§ **TASK PROMPT**: Line by line, retype the material with nothing left out.

§ **PROVIDED DATA**:
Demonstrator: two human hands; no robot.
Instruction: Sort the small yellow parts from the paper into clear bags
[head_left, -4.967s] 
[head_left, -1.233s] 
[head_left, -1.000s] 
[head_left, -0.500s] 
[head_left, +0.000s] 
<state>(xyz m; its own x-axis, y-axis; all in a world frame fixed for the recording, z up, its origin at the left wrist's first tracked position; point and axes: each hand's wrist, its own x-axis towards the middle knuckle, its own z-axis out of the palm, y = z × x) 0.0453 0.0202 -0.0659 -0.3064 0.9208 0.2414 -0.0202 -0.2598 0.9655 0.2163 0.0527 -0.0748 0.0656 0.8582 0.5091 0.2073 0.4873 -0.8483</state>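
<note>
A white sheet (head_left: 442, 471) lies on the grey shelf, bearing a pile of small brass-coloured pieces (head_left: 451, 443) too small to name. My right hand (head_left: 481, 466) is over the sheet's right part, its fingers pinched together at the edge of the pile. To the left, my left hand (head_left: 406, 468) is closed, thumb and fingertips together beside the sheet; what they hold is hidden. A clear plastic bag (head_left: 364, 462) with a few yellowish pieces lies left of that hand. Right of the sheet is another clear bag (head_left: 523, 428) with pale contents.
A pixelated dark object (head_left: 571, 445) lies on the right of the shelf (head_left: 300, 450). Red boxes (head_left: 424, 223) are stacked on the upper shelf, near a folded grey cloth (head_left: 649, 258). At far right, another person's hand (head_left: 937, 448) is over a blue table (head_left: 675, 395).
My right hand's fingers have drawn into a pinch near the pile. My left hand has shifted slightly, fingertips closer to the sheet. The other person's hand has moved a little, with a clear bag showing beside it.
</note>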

§ **RESULT FOR THIS EXERCISE**:
Demonstrator: two human hands; no robot.
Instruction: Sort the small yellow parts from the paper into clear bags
[head_left, -4.967s] 
[head_left, -1.233s] 
[head_left, -1.000s] 
[head_left, -0.500s] 
[head_left, +0.000s] 
<state>(xyz m; its own x-axis, y-axis; all in a world frame fixed for the recording, z up, its origin at the left wrist's first tracked position; point and axes: each hand's wrist, its own x-axis towards the middle knuckle, its own z-axis out of the palm, y = z × x) 0.0453 0.0202 -0.0659 -0.3064 0.9208 0.2414 -0.0202 -0.2598 0.9655 0.2163 0.0527 -0.0748 0.0656 0.8582 0.5091 0.2073 0.4873 -0.8483</state>
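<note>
A white sheet (head_left: 442, 471) lies on the grey shelf, bearing a pile of small brass-coloured pieces (head_left: 451, 443) too small to name. My right hand (head_left: 481, 466) is over the sheet's right part, its fingers pinched together at the edge of the pile. To the left, my left hand (head_left: 406, 468) is closed, thumb and fingertips together beside the sheet; what they hold is hidden. A clear plastic bag (head_left: 364, 462) with a few yellowish pieces lies left of that hand. Right of the sheet is another clear bag (head_left: 523, 428) with pale contents.
A pixelated dark object (head_left: 571, 445) lies on the right of the shelf (head_left: 300, 450). Red boxes (head_left: 424, 223) are stacked on the upper shelf, near a folded grey cloth (head_left: 649, 258). At far right, another person's hand (head_left: 937, 448) is over a blue table (head_left: 675, 395).
My right hand's fingers have drawn into a pinch near the pile. My left hand has shifted slightly, fingertips closer to the sheet. The other person's hand has moved a little, with a clear bag showing beside it.
</note>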

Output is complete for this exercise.